Медея вернулась к себе; разговор с Эгеем произвел в ней полный переворот. Значит, Ясон говорил правду? Значит, он действительно ради своего дома сделал то, что сделал? Но если так, то что же дальше?.. Был у нее маленький кумир ее родной богини Гекаты, взятый ею с собою из Колхиды в Иолк и из Иолка в Коринф; она поставила его в своей комнате за домашним жертвенником, бросила в огонь щепотку фимиама и стала, пока синий дым заволакивал кумир, шептать слова своего самого страшного заклятья. Густой мрак наполнил комнату. Медея продолжала шептать. Раздвинулись плиты пола; медленно, медленно поднялся призрак отрока с ножом в груди: он поднял руку против волшебницы, она отшатнулась — но рука беспомощно повисла, и он снова опустился под землю. Медея продолжала шептать. И снова раздвинулись плиты; медленно, медленно поднялся призрак, призрак старца с седыми усами, седыми бровями. И он угрожающе поднял руку, но слова заклятья и его заставили вернуться в свою подземную обитель.

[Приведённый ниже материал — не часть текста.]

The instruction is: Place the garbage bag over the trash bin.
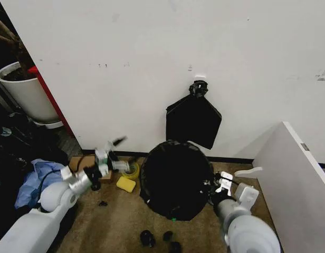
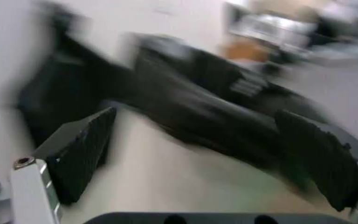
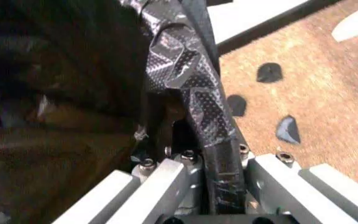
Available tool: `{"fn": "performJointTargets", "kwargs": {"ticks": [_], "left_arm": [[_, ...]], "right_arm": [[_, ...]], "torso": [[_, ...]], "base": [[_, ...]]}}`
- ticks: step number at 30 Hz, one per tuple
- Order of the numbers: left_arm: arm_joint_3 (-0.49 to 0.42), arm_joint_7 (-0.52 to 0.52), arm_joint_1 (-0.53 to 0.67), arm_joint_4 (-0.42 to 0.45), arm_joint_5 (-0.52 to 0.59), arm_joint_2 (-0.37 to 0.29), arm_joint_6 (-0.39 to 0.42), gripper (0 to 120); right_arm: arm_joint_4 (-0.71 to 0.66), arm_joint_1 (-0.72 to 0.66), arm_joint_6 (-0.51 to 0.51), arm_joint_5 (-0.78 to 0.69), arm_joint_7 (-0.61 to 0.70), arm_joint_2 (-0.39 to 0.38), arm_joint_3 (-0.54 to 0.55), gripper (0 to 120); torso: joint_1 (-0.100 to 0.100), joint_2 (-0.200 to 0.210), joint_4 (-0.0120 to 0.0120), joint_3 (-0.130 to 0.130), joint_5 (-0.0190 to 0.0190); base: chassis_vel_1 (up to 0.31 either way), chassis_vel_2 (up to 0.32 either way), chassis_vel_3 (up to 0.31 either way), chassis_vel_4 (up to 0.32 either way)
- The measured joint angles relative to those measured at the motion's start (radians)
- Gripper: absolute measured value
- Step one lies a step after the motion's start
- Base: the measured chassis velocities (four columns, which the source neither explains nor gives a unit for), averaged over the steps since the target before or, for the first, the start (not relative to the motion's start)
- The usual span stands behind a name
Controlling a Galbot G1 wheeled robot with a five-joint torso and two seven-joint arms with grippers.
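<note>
The biggest thing in front of me is the garbage bag (image 1: 175, 179), a glossy black sack draped over the trash bin, which it hides completely, so I can only judge that the bin stands under it on the floor close to the wall. The bag looks well pulled down, covering the sides nearly to the carpet, so I reckon the task is near its end and only the fit at the rim may need tidying. On the wall above it hangs a flat matte-black bundle (image 1: 193, 120) with a knotted top, which is not my bag. At the far left of the floor stands a white planter pot (image 1: 26, 94). My left claw (image 1: 114, 149) hovers off the bag's left side, its black pads spread apart and holding nothing, clear of the plastic. My right claw (image 3: 188, 154) sits at the bag's right flank, pressed together on a fold of the wrinkled plastic, probably to keep the sack from slipping off. A yellow sponge (image 1: 126, 184) lies beside the bag's left side, and small black scraps (image 1: 147, 238) dot the carpet nearer me.
</note>
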State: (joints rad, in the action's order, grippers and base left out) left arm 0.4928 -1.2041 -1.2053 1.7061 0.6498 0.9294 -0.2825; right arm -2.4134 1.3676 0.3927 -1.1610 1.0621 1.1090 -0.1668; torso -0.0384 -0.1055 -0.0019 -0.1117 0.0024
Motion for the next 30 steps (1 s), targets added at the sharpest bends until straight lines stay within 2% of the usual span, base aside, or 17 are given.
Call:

Когда Медея снова вышла в общую хорому дома, ее глаза горели, ее руки дрожали, мрачная решимость наполняла все ее существо. «Тише, тише, сердце! — говорила она себе самой. — Еще не выдавай себя — еще притворяйся смиренным — так надо. О, Ясон, я понимаю тебя. Я убила брата, бежала от отца, разрушила дом Ээта для любви — на то я варварка. Ты, эллин, пожертвовал любовью ради дома — хорошо же, не будет тебе ни дома, ни любви… ни дома, ни любви».
Она призвала старую рабыню, последовавшую за ней из Иолка:
— Скажи Ясону, что я должна его видеть… ради детей.
Ясон тотчас пришел. Медея встретила его смиренно и ласково:
— Не обижайся на меня за те мои слова; я передумала все и убедилась, что ты был прав. Но я хочу, чтобы дети остались при тебе. Сведи их к своей новой жене, пусть она упросит своего отца не изгонять их вместе со мной. Отправлю же я их не с пустыми руками, а с драгоценным убором, который некогда сам Гелий подарил своей внучке.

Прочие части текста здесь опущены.